**YOUR INSTRUCTIONS**
Reproduce the full listing that follows, matching it exactly.

**RECORDS FOR PROCESSING**
BEGIN

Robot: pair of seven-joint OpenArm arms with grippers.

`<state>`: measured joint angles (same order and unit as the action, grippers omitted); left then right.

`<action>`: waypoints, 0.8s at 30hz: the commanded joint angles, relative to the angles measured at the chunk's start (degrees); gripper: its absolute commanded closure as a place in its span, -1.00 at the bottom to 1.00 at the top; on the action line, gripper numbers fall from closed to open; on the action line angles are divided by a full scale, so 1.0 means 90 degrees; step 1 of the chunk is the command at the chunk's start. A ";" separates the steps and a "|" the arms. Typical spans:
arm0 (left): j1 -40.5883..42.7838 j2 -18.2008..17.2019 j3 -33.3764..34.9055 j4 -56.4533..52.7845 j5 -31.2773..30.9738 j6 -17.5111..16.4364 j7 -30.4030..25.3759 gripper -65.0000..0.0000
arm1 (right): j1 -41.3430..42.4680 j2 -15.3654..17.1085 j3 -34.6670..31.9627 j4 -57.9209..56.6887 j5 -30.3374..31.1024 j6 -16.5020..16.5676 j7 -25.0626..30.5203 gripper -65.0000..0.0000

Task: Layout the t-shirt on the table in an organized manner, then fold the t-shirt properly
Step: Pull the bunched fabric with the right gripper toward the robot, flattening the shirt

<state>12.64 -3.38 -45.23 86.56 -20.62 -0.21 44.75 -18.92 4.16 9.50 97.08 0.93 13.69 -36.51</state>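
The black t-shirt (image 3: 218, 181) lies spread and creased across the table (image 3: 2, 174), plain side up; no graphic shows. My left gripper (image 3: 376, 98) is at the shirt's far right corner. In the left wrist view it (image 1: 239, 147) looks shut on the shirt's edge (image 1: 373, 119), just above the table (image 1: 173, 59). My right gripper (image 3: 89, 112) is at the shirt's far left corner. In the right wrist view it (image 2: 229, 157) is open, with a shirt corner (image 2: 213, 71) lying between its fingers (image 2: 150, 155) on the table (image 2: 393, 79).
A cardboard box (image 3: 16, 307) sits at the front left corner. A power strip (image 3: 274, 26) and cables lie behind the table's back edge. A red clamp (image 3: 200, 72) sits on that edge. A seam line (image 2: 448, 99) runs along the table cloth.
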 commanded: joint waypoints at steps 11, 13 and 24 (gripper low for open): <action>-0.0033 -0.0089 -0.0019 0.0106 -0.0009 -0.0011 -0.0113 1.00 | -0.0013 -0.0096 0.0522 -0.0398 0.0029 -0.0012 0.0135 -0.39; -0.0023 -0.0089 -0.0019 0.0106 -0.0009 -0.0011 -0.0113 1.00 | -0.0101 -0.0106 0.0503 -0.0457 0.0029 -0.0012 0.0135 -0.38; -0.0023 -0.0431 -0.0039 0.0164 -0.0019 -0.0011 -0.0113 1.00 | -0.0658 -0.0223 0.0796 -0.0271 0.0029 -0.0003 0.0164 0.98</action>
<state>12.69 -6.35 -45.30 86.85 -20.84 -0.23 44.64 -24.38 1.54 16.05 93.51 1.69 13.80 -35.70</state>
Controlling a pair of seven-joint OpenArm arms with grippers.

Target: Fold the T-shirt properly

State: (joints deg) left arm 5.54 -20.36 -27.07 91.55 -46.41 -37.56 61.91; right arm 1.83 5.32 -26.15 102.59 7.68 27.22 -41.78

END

**SOLVED EXERCISE**
Robot: pair of seven-joint OpenArm arms with grippers.

`<state>`: measured joint angles (same order and unit as the action, grippers omitted); left then right.

`<action>`: waypoints, 0.8s at 30hz: the commanded joint angles, relative to the angles measured at the chunk's start (degrees); gripper: its absolute commanded closure as a place in its span, -1.00 at the bottom to 1.00 at the top; on the action line, gripper numbers fall from closed to open; on the action line angles are divided by a full scale, so 1.0 means 90 degrees; step 1 of the chunk is the command at the chunk's start. A ";" separates the steps and a "|" the arms. Typical spans:
arm0 (left): j1 -40.5883..42.7838 j2 -18.2008..17.2019 j3 -33.3764..34.9055 j4 -56.4533..52.7845 j5 -31.2773..30.9738 j6 -17.5111..16.4364 j7 -30.4030..25.3759 gripper -65.0000..0.0000
arm1 (right): j1 -41.3430..42.4680 j2 -15.3654..17.1085 j3 -34.6670..31.9627 j4 -57.9209..56.6887 j5 -30.3374..31.1024 j6 -16.5020..16.5676 j7 -25.0626..30.5203 gripper -65.0000..0.0000

Task: Layout the t-shirt on the table in an organized manner, then fold the t-shirt properly
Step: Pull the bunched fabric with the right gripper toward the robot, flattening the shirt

<state>12.64 -3.38 -45.23 86.56 -20.62 -0.21 44.75 -18.92 4.16 9.50 97.08 0.93 13.69 -36.51</state>
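The black t-shirt (image 3: 218, 181) lies spread and creased across the table (image 3: 2, 174), plain side up; no graphic shows. My left gripper (image 3: 376, 98) is at the shirt's far right corner. In the left wrist view it (image 1: 239, 147) looks shut on the shirt's edge (image 1: 373, 119), just above the table (image 1: 173, 59). My right gripper (image 3: 89, 112) is at the shirt's far left corner. In the right wrist view it (image 2: 229, 157) is open, with a shirt corner (image 2: 213, 71) lying between its fingers (image 2: 150, 155) on the table (image 2: 393, 79).
A cardboard box (image 3: 16, 307) sits at the front left corner. A power strip (image 3: 274, 26) and cables lie behind the table's back edge. A red clamp (image 3: 200, 72) sits on that edge. A seam line (image 2: 448, 99) runs along the table cloth.
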 commanded: joint waypoints at steps 11, 13 and 24 (gripper low for open): <action>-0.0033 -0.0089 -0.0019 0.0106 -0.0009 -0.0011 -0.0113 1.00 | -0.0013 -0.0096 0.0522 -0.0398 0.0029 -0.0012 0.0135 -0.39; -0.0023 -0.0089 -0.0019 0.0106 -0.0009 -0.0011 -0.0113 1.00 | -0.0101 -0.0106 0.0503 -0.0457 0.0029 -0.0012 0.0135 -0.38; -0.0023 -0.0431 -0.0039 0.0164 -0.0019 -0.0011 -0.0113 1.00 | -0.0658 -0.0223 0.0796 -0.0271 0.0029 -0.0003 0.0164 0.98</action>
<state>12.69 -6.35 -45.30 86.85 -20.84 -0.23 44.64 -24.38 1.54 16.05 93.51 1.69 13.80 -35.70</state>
Controlling a pair of seven-joint OpenArm arms with grippers.

Target: Fold the T-shirt properly

State: (joints deg) left arm 5.54 -20.36 -27.07 91.55 -46.41 -37.56 61.91; right arm 1.83 5.32 -26.15 102.59 7.68 27.22 -41.78

Nothing else is needed to complete the exercise.